Time seems to pass slowly on the farm, especially when you are waiting for something or someone to arrive.
We girls waited for the mailman, hoping that the toy ordered from the cereal box would arrive. As to Willard and Ruth, they waited for one of the biggest purchases they would make, and it did not come in the mailbox. It was the end of WWII and factories were gearing up again for better years to come so sometimes you had to wait.
I do not know how Mom and Dad did it. Back then starting cost was $2,274. A fortune to these farmers. The price of a new Packard 8 four-door sedan. Their family was growing with the addition of baby girl Loxley. I am not sure how big they thought I would grow to, but this car had enough room for several species of animals that took a ride on an ark. Plus without seat belts, we could comfortably seat six to seven people.
Packard brothers, James Ward and William Doud, ran Packard Electric Company in Warren, Ohio, where they manufactured wire and electrical equipment. Evidently, James owned a Winton and was extremely dissatisfied with it. So in 1899 the brothers began manufacturing the Packard. In the beginning, it was a car only the wealthy could own. A car that represented prestige and status.
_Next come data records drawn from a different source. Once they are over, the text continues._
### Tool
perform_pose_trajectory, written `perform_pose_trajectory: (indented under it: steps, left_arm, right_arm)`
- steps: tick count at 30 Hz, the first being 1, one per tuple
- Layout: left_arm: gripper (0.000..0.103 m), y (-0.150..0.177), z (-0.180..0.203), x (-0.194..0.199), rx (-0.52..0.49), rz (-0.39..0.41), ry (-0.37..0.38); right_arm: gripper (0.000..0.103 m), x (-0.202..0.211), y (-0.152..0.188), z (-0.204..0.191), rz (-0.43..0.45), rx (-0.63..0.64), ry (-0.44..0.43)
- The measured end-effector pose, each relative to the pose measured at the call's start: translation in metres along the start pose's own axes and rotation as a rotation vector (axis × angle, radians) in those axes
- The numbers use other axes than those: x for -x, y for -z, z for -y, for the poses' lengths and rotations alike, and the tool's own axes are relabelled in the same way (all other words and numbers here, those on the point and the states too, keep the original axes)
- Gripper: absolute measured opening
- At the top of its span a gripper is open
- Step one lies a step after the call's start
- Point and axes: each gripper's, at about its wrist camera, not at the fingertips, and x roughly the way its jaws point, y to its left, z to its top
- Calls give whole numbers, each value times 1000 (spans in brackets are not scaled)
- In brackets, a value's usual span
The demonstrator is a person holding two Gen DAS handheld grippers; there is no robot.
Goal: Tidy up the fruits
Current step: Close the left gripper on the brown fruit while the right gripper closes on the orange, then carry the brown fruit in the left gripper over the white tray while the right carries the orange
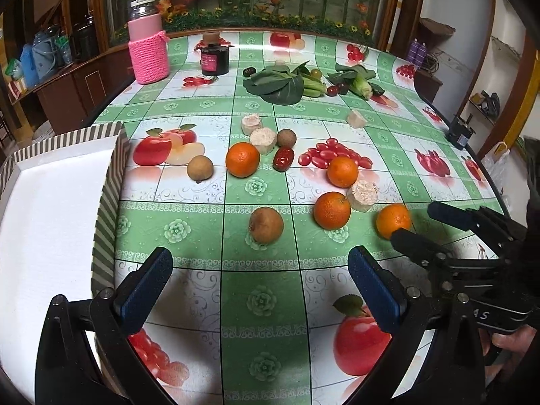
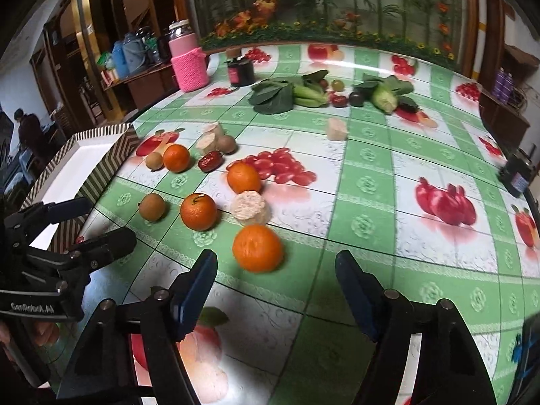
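Note:
Several oranges lie on the fruit-print tablecloth, among them the nearest orange [image 2: 258,248] [image 1: 393,220]. My right gripper [image 2: 276,290] [image 1: 428,226] stands open just behind this orange, with its pads not touching it. Another orange [image 2: 198,211] [image 1: 331,210] and a brown round fruit [image 1: 266,225] [image 2: 152,206] sit to the left. My left gripper [image 1: 260,287] [image 2: 91,224] is open and holds nothing, just short of the brown fruit. A white box with a striped rim [image 1: 108,202] [image 2: 101,172] stands at the left.
Pale cylindrical chunks [image 1: 362,195], a red date [image 1: 282,158] and smaller brown fruits lie among the oranges. Leafy greens [image 1: 276,82] and corn [image 1: 362,87] sit farther back, with a pink-sleeved bottle [image 1: 148,54] and a dark jar [image 1: 215,57]. A black device [image 1: 460,133] sits at the right table edge.

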Motion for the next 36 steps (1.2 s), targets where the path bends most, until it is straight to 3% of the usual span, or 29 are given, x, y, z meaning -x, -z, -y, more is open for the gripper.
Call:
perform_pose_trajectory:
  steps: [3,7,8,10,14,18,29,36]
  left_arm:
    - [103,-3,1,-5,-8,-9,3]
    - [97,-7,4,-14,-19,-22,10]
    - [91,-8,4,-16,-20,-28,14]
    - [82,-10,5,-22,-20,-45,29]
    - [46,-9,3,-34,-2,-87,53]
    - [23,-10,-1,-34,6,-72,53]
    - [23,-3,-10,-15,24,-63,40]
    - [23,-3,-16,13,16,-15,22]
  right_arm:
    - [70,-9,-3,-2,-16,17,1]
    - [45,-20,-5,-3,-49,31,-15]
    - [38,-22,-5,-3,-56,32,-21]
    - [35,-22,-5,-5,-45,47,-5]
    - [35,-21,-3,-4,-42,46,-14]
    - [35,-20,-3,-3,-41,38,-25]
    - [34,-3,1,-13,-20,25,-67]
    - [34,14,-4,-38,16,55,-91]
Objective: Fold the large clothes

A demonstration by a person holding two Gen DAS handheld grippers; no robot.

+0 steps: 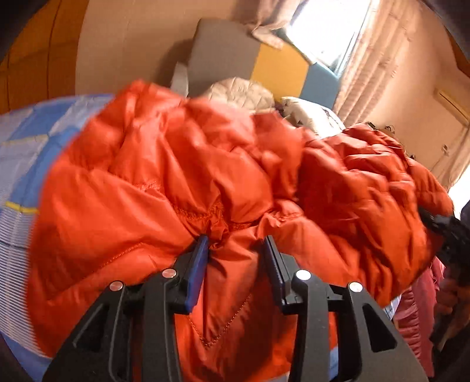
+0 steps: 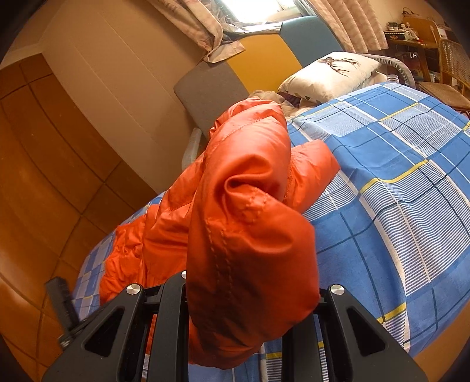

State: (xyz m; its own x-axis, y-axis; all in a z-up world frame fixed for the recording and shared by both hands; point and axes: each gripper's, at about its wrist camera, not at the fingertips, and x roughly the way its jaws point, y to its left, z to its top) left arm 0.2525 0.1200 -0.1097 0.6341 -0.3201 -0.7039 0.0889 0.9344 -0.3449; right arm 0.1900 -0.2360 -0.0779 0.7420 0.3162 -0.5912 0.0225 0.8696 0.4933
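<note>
An orange padded jacket (image 1: 182, 164) lies heaped across a bed covered by a blue checked sheet (image 2: 396, 182), spreading from the sheet's near corner toward the headboard (image 2: 252, 61) of grey, yellow and teal panels. Beside the headboard, at the sheet's far end, a white pillow (image 2: 332, 73) printed with a dark antlered figure rests against the teal panel, under a curtained window (image 2: 255, 8). Beyond the sheet's far side stands a cane-backed chair (image 2: 452, 67). Over the sheet's near corner, the left gripper (image 1: 235, 244) has a bunched fold of jacket between its blue-padded jaws, which stand partly apart; whether the pads press the cloth cannot be told. The right gripper (image 2: 249, 293) is draped by a lifted lobe of the jacket that hides its fingertips, and its grip cannot be told.
</note>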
After WWII, the need arose for mid-priced cars. So owning a Packard was indeed a big deal.
Sometimes the media called the Packard “bathtub” or “pregnant elephant.” Indeed it was a beast of a car. I remember sitting in the backseat in all my shortness unable to see out the windows. Since Mom and Dad loved to go visiting on Sundays, their youngest was often found sleeping in the back window. It was a lovely car. The girls wrestled in the backseat, played on the floor and sang at the top of their lungs. We had that old car for about 12 years.
June and I often talk about that old Packard. It was a mammoth. In retrospect, I believe that Dad loved it for the sheer mass of it. He loved to drive trucks and this car could easily have been in competition with one. Also the graceful swan hood ornament might have reminded Dad of the Hollinger family crest bearing a couple of the long-necked beauties.
Confession: That old Packard was one of my favorite cars. Two of the Loxley girls could recline in the backseat after packing their little sis in the back window well. I can still feel the softness of the seats and the heat of a summer day. The car came to us after the farmer had lost his cattle herd. A time when a little girl was no longer bedridden. The one time when my parents decided to splurge on themselves. A rare event indeed.
Packard was the best-selling car during those years of 1948-49. The automobile catch phrase was repeated by kids and adults alike. “Ask the man who owns one.” Ah, just as a kid who rode in one.